EXERCISE DETAILS =>
Write out every line below that includes the word "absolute".

Saved data entries =>

-------

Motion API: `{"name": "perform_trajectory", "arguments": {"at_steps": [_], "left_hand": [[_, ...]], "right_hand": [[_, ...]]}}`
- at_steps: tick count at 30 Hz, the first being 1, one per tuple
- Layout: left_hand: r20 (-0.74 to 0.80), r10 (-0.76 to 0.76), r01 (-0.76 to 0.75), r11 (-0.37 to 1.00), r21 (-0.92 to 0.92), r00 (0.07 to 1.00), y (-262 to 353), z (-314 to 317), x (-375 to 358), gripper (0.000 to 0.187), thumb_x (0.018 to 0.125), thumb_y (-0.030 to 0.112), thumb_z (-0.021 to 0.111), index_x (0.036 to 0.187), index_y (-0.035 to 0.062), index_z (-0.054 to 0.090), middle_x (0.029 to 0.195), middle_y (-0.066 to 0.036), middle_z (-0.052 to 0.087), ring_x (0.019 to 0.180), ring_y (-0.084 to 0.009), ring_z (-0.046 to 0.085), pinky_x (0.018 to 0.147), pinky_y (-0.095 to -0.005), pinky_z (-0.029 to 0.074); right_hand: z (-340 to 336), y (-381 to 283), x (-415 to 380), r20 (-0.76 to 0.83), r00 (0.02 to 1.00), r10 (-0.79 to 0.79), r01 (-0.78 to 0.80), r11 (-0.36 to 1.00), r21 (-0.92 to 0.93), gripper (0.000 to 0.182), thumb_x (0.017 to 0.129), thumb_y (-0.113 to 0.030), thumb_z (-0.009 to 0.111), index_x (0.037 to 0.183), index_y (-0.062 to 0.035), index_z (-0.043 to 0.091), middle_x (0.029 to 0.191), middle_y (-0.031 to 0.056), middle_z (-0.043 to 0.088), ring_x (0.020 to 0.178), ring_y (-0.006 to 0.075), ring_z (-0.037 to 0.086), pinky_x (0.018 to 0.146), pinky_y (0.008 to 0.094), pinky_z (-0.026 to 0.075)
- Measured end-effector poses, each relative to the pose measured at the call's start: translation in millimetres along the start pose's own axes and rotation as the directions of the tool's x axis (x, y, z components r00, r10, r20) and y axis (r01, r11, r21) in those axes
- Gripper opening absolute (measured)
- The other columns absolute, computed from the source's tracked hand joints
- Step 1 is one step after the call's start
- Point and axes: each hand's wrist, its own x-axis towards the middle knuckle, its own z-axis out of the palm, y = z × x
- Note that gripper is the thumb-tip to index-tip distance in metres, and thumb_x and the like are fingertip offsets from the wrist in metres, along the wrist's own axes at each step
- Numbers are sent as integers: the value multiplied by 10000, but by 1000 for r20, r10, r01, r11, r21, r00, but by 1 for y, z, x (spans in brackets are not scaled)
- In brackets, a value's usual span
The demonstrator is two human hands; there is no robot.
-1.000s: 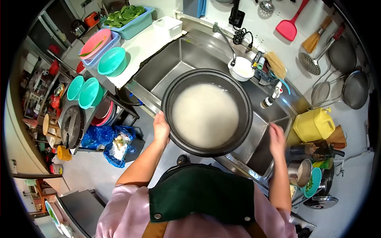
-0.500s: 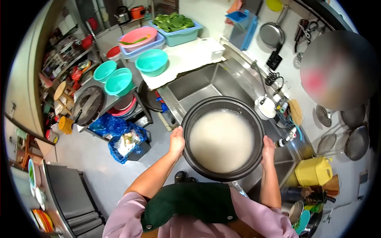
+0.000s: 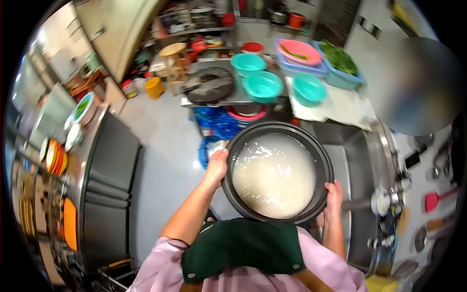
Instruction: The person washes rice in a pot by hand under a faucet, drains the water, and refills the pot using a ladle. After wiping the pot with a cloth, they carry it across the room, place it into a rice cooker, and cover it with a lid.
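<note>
A wide dark round pot (image 3: 232, 194) is held in front of my body, with cloudy whitish liquid (image 3: 275, 177) filling much of it. Bright glints lie across the liquid's surface; whatever is under it is hard to make out. My left hand (image 3: 217, 168) grips the left rim, thumb on top. On the opposite side my right hand (image 3: 333, 197) is closed on the rim, its lower fingers partly hidden beneath the pot. The pot's right side is close to the metal sink (image 3: 362, 194).
Teal basins (image 3: 262, 86) and a round dark board (image 3: 209, 85) sit on a metal table ahead. A blue bag-lined bin (image 3: 203, 153) stands below. To the left is a steel-topped counter (image 3: 104, 160). Grey floor (image 3: 160, 146) lies between counter and sink.
My view and body have turned left, away from the sink, with the pot still in both hands. The liquid's surface now ripples with glints.
</note>
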Motion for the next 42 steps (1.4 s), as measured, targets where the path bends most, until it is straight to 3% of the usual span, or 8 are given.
{"name": "perform_trajectory", "arguments": {"at_steps": [4, 5, 7, 17, 27, 33, 38, 42], "left_hand": [[-161, 59, -65, 997, -32, 985, 23, -89, 21, 336, 868, 278, 414, 924, -33, 529, 856, -114, 567, 796, -178, 513, 741, -310, 397], [-228, 112, -102, 993, 57, 967, 34, -143, 42, 365, 864, 304, 422, 904, -44, 526, 836, -128, 571, 789, -177, 517, 734, -313, 401], [-231, 175, -146, 980, 138, 957, 55, -193, 56, 397, 863, 328, 417, 893, -53, 524, 816, -142, 577, 781, -185, 525, 722, -315, 407], [-443, 224, -170, 973, 158, 868, 176, -401, 127, 364, 789, 299, 532, 882, -53, 539, 781, -102, 578, 714, -155, 528, 648, -280, 429], [-648, 333, -193, 940, 280, 684, 255, -570, 235, 248, 772, 233, 550, 742, -11, 515, 643, -3, 470, 584, -82, 403, 534, -247, 353], [-756, 288, -16, 938, 345, 588, 284, -669, 314, 269, 756, 254, 568, 747, -11, 517, 654, -21, 508, 589, -106, 444, 533, -266, 372], [-827, 212, -152, 976, 155, 520, 313, -737, 390, 273, 751, 252, 573, 759, -19, 539, 641, -13, 503, 593, -103, 437, 532, -267, 367], [-823, 225, -204, 970, 135, 521, 312, -816, 469, 295, 754, 264, 559, 691, -23, 541, 614, -27, 497, 577, -106, 434, 523, -264, 365]], "right_hand": [[102, 36, 2, 20, 999, 29, -27, 996, -86, 404, 718, -115, 525, 1076, 63, 469, 946, 82, 533, 884, 142, 490, 786, 247, 384], [160, 33, -6, 368, 929, 44, -56, 998, 23, 374, 743, -143, 509, 1053, 65, 489, 940, 97, 538, 882, 150, 494, 798, 265, 380], [203, 82, 20, 227, 973, -47, 60, 997, -50, 273, 784, -162, 478, 948, 48, 537, 865, 74, 561, 813, 143, 515, 761, 252, 394], [499, 82, -28, 453, 888, 76, -120, 990, 70, 218, 813, -177, 478, 911, 4, 550, 843, 53, 563, 794, 141, 516, 734, 262, 405], [785, 94, -14, 732, 676, 87, -227, 969, 95, 162, 847, -181, 473, 857, -25, 513, 759, 4, 530, 675, 90, 487, 623, 221, 397], [954, 115, 22, 775, 599, 202, -248, 967, -60, 324, 828, -198, 501, 1033, 52, 483, 919, 86, 555, 851, 145, 500, 777, 248, 385], [1089, 98, 23, 909, 402, 113, -295, 955, 11, 161, 808, -132, 477, 857, 15, 516, 749, 54, 559, 662, 134, 542, 596, 255, 445], [1194, 88, 36, 905, 407, 128, -217, 975, -40, 148, 733, -49, 446, 842, 19, 519, 745, 61, 551, 647, 136, 528, 580, 250, 432]]}}
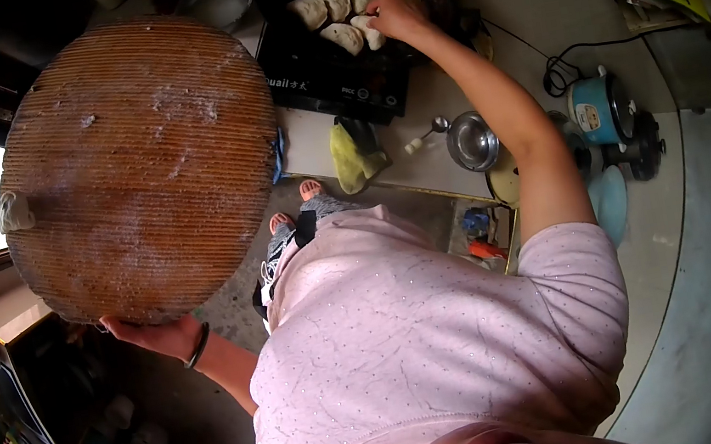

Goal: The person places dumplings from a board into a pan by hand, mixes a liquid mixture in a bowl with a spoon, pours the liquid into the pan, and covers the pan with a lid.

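My left hand [158,337] supports a big round ribbed wooden tray [151,161] by its near edge, its thumb at the rim and the other fingers partly hidden underneath. White flour marks the tray, and one dumpling [15,212] sits at its far left edge. Over a dark round pan, my right hand [399,16] pinches a dumpling [369,32] at the near end of the rows. Several pale dumplings [336,5] lie side by side in the pan, some partly covered by my fingers.
An induction cooker [335,95] stands under the pan. Beside it are a metal bowl [220,2], a yellow cloth [355,157], a spoon [439,125] and another metal bowl [473,143]. Farther right is a blue rice cooker [598,111] with a cord.
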Demonstrator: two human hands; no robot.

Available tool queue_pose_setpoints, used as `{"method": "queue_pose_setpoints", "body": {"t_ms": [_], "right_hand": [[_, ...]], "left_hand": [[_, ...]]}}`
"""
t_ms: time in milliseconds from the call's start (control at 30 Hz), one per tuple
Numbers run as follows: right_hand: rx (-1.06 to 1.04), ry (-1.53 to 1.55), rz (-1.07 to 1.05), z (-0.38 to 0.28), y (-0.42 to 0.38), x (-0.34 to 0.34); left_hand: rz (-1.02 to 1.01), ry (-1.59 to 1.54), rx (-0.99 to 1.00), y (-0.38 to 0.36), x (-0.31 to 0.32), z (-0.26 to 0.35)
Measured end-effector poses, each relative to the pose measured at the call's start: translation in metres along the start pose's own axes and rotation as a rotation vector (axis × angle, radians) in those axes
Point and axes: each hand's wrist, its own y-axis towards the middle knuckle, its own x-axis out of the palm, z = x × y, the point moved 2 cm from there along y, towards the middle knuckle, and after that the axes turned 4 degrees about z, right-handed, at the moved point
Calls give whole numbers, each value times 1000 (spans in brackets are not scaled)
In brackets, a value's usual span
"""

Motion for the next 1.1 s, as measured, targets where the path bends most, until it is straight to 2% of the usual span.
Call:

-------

EXERCISE RESULT =>
- Gripper opening absolute (measured)
- The other columns absolute, computed from the source's tracked hand joints

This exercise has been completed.